In Deutschland wird er vom Bundesamt für Naturschutz derzeit „als potenziell invasiv eingestuft“ und steht auf der sogenannten Grauen Liste, das heißt, dass seine Ausbreitung beobachtet wird. Invasive Arten – also Arten, die sich außerhalb ihrer Heimat ausbreiten – können einheimische Arten verdrängen und ökologischen Schaden anrichten.
War dies nicht bekannt oder warum hat sich die Stadt dennoch für den fragwürdigen Blauglockenbaum entschieden? „Es war bekannt, dass der Blauglockenbaum ein Neophyt (Anm.d.Red.: Arten, die von Menschen nach 1492 in Gebiete eingeführt wurden, in denen sie natürlicherweise nicht vorkamen) ist, der in anderen Teilen von Europa als invasive Art gilt“, antwortet die Pressestelle der Stadt auf Nachfrage.

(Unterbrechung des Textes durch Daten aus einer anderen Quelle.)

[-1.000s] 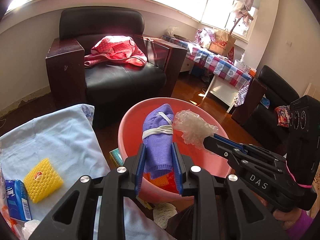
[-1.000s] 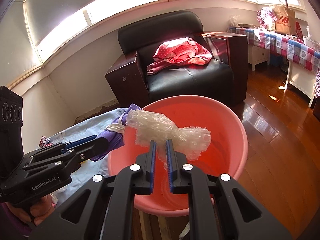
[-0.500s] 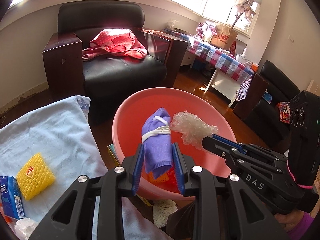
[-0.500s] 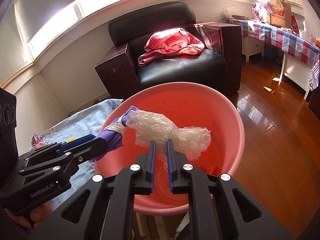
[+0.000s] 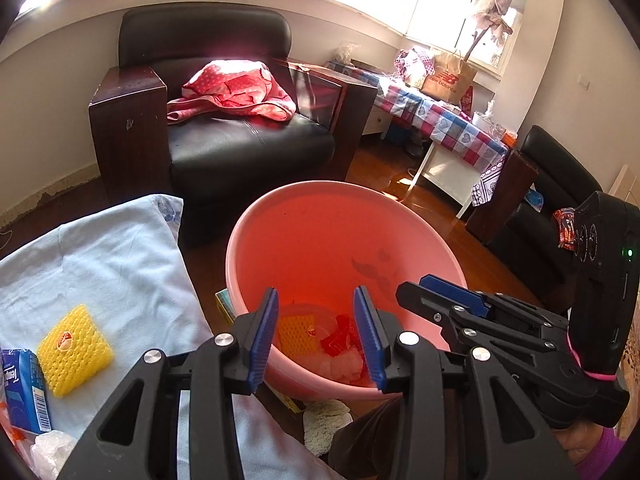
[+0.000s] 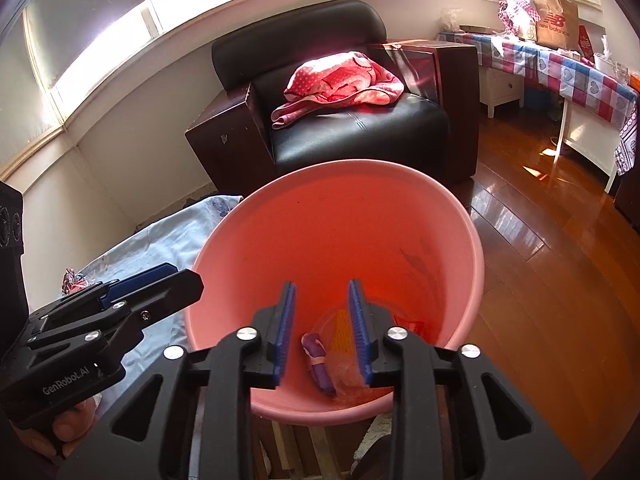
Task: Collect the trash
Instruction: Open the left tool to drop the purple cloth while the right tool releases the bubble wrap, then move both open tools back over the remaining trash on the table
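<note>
A pink bucket [image 5: 280, 240] [image 6: 256, 248] stands on the floor right in front of both grippers. My left gripper [image 5: 316, 308] hangs over its near rim, jaws opening, nothing between them. My right gripper [image 6: 322, 300] also hangs over the rim, jaws opening and empty. At the bucket's bottom lie a rolled purple cloth [image 6: 316, 356], a crumpled clear plastic bag [image 6: 346, 376], a yellow sponge [image 5: 294, 334] and a red wrapper [image 5: 338, 340]. In the left wrist view the right gripper's body [image 5: 500, 332] reaches in from the right.
A light blue cloth [image 5: 100, 264] covers the surface at left, bearing a yellow sponge [image 5: 74, 350], a blue tissue pack [image 5: 24, 392] and crumpled plastic [image 5: 52, 452]. A black armchair [image 5: 224, 136] with a pink blanket stands behind the bucket. Wooden floor and a checked-cloth table [image 5: 452, 128] lie to the right.
Both grippers opened. The purple cloth left the left jaws and the plastic bag left the right jaws; both now lie inside the bucket.
</note>
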`<action>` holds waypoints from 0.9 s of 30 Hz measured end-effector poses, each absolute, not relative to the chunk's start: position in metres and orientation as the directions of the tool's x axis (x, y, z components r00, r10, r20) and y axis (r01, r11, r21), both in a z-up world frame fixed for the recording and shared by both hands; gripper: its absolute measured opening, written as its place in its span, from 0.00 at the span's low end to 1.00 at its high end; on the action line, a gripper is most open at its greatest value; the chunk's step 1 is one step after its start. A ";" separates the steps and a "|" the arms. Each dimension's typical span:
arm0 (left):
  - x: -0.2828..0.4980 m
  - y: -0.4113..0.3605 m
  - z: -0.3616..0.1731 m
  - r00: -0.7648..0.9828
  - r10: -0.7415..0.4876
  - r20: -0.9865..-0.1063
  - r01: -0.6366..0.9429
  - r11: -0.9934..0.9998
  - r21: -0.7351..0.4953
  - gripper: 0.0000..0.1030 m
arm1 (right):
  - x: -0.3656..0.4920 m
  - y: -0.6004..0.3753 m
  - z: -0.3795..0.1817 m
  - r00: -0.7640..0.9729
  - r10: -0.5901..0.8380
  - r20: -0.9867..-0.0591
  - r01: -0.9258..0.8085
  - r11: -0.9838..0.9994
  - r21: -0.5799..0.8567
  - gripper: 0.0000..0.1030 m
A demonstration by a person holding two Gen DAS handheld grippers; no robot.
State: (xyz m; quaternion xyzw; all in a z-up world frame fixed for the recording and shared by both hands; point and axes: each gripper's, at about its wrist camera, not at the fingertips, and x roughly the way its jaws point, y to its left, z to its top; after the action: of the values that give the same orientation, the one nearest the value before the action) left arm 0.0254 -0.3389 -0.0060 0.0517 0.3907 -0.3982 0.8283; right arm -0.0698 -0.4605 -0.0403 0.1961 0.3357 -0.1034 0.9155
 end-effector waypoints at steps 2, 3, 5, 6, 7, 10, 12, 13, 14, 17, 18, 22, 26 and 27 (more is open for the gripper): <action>0.024 -0.338 -0.003 0.381 -0.622 -0.684 0.701 0.677 -0.225 0.37 | -0.071 -0.459 -0.038 0.757 -0.061 -0.650 0.317 0.904 0.286 0.31; 0.023 -0.337 -0.002 0.383 -0.624 -0.682 0.701 0.677 -0.225 0.39 | -0.072 -0.458 -0.037 0.759 -0.062 -0.648 0.316 0.905 0.284 0.31; 0.020 -0.335 0.002 0.388 -0.630 -0.673 0.699 0.677 -0.230 0.47 | -0.073 -0.455 -0.035 0.763 -0.067 -0.643 0.313 0.909 0.277 0.31; 0.019 -0.334 0.004 0.393 -0.634 -0.667 0.699 0.677 -0.231 0.47 | -0.074 -0.454 -0.033 0.766 -0.069 -0.640 0.311 0.910 0.274 0.31; 0.018 -0.333 0.006 0.396 -0.635 -0.663 0.701 0.676 -0.229 0.47 | -0.076 -0.453 -0.032 0.768 -0.069 -0.637 0.308 0.912 0.272 0.31; 0.014 -0.330 0.013 0.409 -0.640 -0.650 0.706 0.673 -0.219 0.47 | -0.078 -0.449 -0.028 0.775 -0.074 -0.627 0.303 0.915 0.266 0.31; 0.013 -0.327 0.018 0.415 -0.645 -0.642 0.707 0.673 -0.220 0.47 | -0.079 -0.446 -0.024 0.782 -0.074 -0.619 0.297 0.917 0.266 0.31; 0.012 -0.325 0.021 0.417 -0.648 -0.638 0.706 0.673 -0.222 0.47 | -0.080 -0.444 -0.022 0.786 -0.073 -0.613 0.293 0.918 0.266 0.31; 0.011 -0.323 0.023 0.420 -0.651 -0.633 0.706 0.673 -0.223 0.47 | -0.081 -0.442 -0.020 0.792 -0.071 -0.606 0.287 0.920 0.268 0.31; 0.008 -0.313 0.032 0.441 -0.653 -0.615 0.705 0.677 -0.213 0.47 | -0.085 -0.433 -0.012 0.811 -0.063 -0.582 0.259 0.930 0.260 0.31; 0.007 -0.310 0.035 0.450 -0.653 -0.610 0.704 0.679 -0.208 0.47 | -0.086 -0.429 -0.010 0.815 -0.062 -0.576 0.249 0.935 0.251 0.31; 0.004 -0.292 0.044 0.485 -0.644 -0.592 0.693 0.696 -0.189 0.47 | -0.083 -0.412 -0.004 0.823 -0.038 -0.567 0.202 0.952 0.229 0.31; 0.001 -0.271 0.054 0.525 -0.626 -0.577 0.676 0.718 -0.165 0.47 | -0.078 -0.393 0.000 0.828 -0.003 -0.561 0.153 0.963 0.221 0.31; 0.001 -0.265 0.056 0.536 -0.622 -0.571 0.670 0.725 -0.161 0.47 | -0.077 -0.388 0.001 0.828 0.007 -0.560 0.141 0.965 0.220 0.31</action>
State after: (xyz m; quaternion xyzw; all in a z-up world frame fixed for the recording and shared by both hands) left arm 0.0007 -0.2646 0.0564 0.0387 0.3098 -0.3691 0.8754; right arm -0.0771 -0.3880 0.0005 0.1270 0.2908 -0.0353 0.9477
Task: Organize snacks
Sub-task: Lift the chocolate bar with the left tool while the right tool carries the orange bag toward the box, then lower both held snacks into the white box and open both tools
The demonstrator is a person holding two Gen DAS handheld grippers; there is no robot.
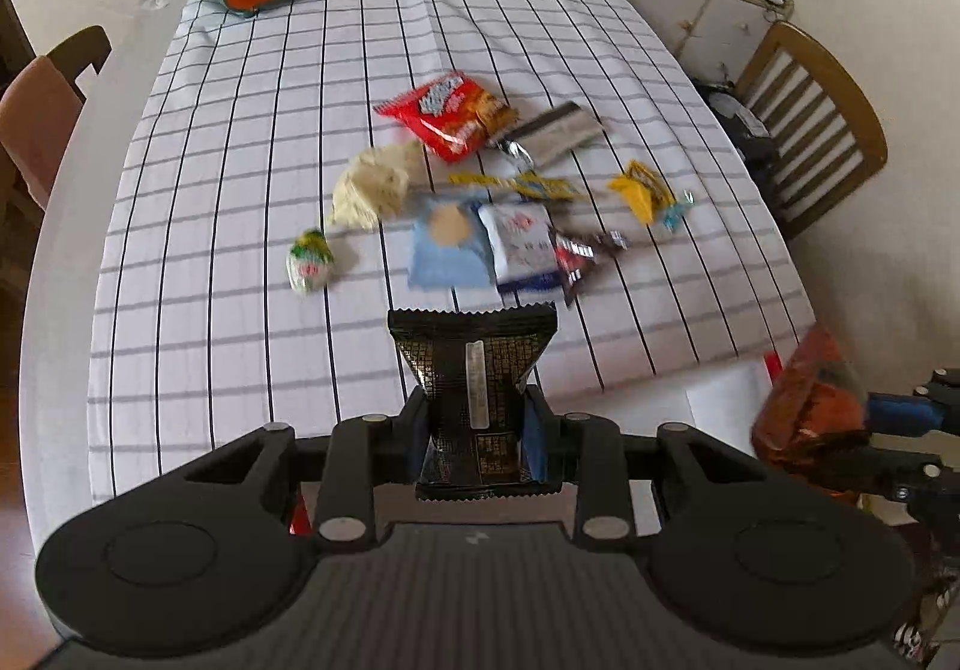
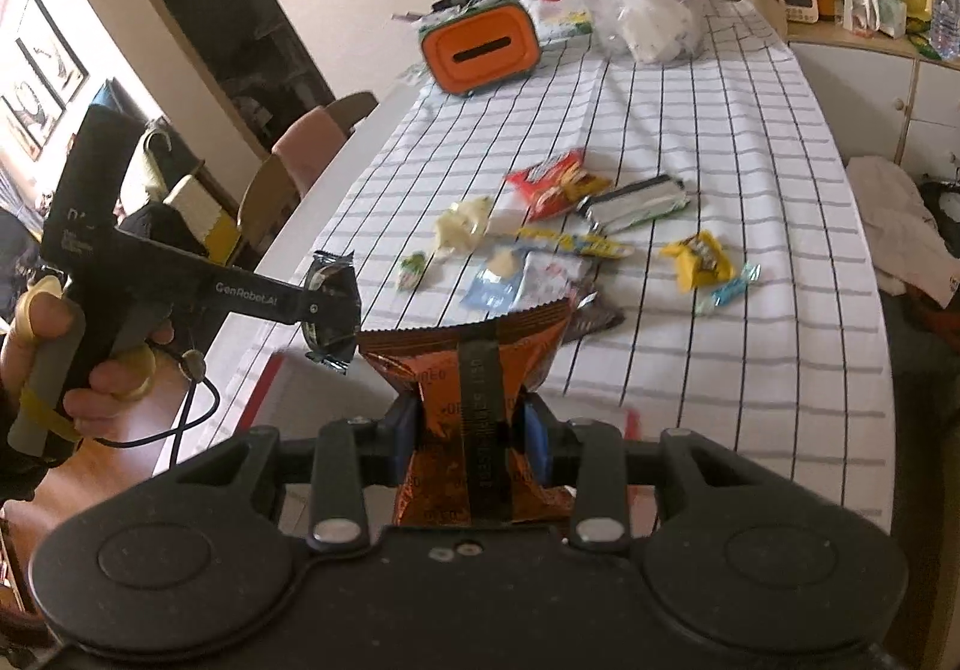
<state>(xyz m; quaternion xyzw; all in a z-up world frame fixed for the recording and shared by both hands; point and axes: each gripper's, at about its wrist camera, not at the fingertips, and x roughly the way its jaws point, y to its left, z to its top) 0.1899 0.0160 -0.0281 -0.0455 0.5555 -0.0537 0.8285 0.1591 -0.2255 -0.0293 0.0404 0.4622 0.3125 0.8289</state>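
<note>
Black packet (image 1: 474,388) is clamped in left gripper (image 1: 477,430), orange packet (image 2: 480,412) in right gripper (image 2: 474,430); both should be kept pinched until placed together.

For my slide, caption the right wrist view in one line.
Right claw grips an orange snack packet above the checked tablecloth, while the left claw holds a black packet alongside.

my left gripper (image 2: 327,310) is matte black plastic with white "genrobot.ai" lettering, a grey handle, a dangling black cord and yellow bands. my right gripper (image 2: 471,439) has blue finger pads (image 2: 536,442), silver pivot screws, round discs.
</note>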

„Nach der aktuellen wissenschaftlichen Forschung gibt es in Deutschland kein begründetes Invasivitätsrisiko und auch in Konstanz breiten sich die vorhandenen Blauglockenbäume nicht unkontrolliert aus.“ Es gebe in den Wäldern in Konstanz gelegentlich ausgesamte Exemplare auf Lichtungen, die aber alle im Laufe ihres Wachstums durch die heimischen Baumarten verdrängt würden.
Der Verdächtige hat Vorzüge
Stattdessen gebe es viele Vorzüge. „Der Blauglockenbaum ist eine Klimabaumart, die ausgesprochen gut mit trockenen und sich stark aufheizenden Standorten zurechtkommt und zuverlässig in kurzer Zeit eine große Krone ausbildet, die Schatten spendet“, erläutert die Pressestelle. Außerdem biete die Baumart mit ihren auffälligen Blüten und dekorativen, großen Blättern ein attraktives Erscheinungsbild.
„Am Bahnhofplatz wurden bewusst verschiedene Baumarten gepflanzt, um auf der einen Seite ein abwechslungsreiches Bild auf dem langgezogenen Platz zu erzielen und auf der anderen Seite bei möglichen Ausfällen einzelner Baumarten, beispielsweise durch neu eingeschleppte Schädlinge nicht den gesamten Baumbestand zu verlieren“, erklärt die Pressestelle weiter.